WHEN the United States holiday shopping season kicks off on the day after Thanksgiving, retailers can expect to see millions of less frightened but even more bargain hungry customers cross their thresholds.

Industry experts expect a strong turnout on Black Friday, which falls on November 27 this year, as deep discounts lure shoppers after more than a year of subdued spending. But they caution it will not mean a bumper holiday season in the weeks leading up to Christmas since consumers still remain cautious.

"Given what we know about consumer shopping patterns, even this month, I would suspect it will turn out to be a very strong performance," said Michael Niemira, chief economist of the International Council of Shopping Centers.

Special promotion days have been big drivers of sales, he said, pointing to the lift retailers saw on the November 11 Veteran's Day holiday.

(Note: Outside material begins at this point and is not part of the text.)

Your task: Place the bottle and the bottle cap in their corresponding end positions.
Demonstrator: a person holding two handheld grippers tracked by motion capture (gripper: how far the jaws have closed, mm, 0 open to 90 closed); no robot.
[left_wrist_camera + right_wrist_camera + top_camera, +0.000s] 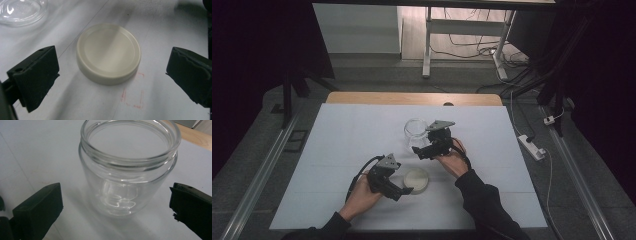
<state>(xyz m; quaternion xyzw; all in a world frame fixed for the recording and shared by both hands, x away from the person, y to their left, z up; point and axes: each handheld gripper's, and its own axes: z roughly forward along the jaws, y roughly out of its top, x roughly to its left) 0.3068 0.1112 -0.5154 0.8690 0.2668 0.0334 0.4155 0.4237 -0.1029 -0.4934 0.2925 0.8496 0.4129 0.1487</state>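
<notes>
We see a white-covered counter (337, 150) carrying a cream lid (108, 52), lying flat between the left gripper's jaws, and a clear glass jar (128, 167), standing upright between the right gripper's jaws.

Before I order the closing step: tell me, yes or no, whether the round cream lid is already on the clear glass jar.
No: the round cream lid lies flat on the white table, between the left gripper's open jaws.

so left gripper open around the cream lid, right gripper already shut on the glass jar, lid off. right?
Not quite. The right gripper is open, not shut: the right gripper view shows both jaws apart from the glass jar. The rest holds: left gripper open around the cream lid, jar uncapped.
</notes>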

Retailers and Websites dedicated to Black Friday deals have leaked sales plans earlier than usual, in the hopes of sparking demand for flat panel televisions, toys and other goods after the worst holiday season in decades in 2008.

While the economy remains weak and unemployment has risen, American shoppers have had more than a year to adjust their spending and digest the bad news. In 2008, holiday shopping started just weeks after the global financial crisis erupted.

"Certainly last year was a year of tremendous uncertainty going into Black Friday because we were right in the middle of the storm," said Chris Donnelly, a partner in Accenture's retail practice. "There is much less panic, I would say, or much less uncertainty, as we go into the season."

Even so, more than 172 million shoppers visited stores and Websites from Thanksgiving Day through Sunday last year, up from 147 million in 2007, according to the National Retail Federation. The average amount of money spent by shoppers over that weekend rose 7.2 percent to US$372.57 per person.

Those numbers, however, did not prevent a sales drop of 2.8 percent for the entire shopping season last year, the first decline since the NRF began tracking such data in 1995.

While the NRF has not issued a Black Friday forecast, it expects 2009 holiday season sales to expand 1 percent.

The ICSC, meanwhile, forecast an increase of 1 percent to 2 percent.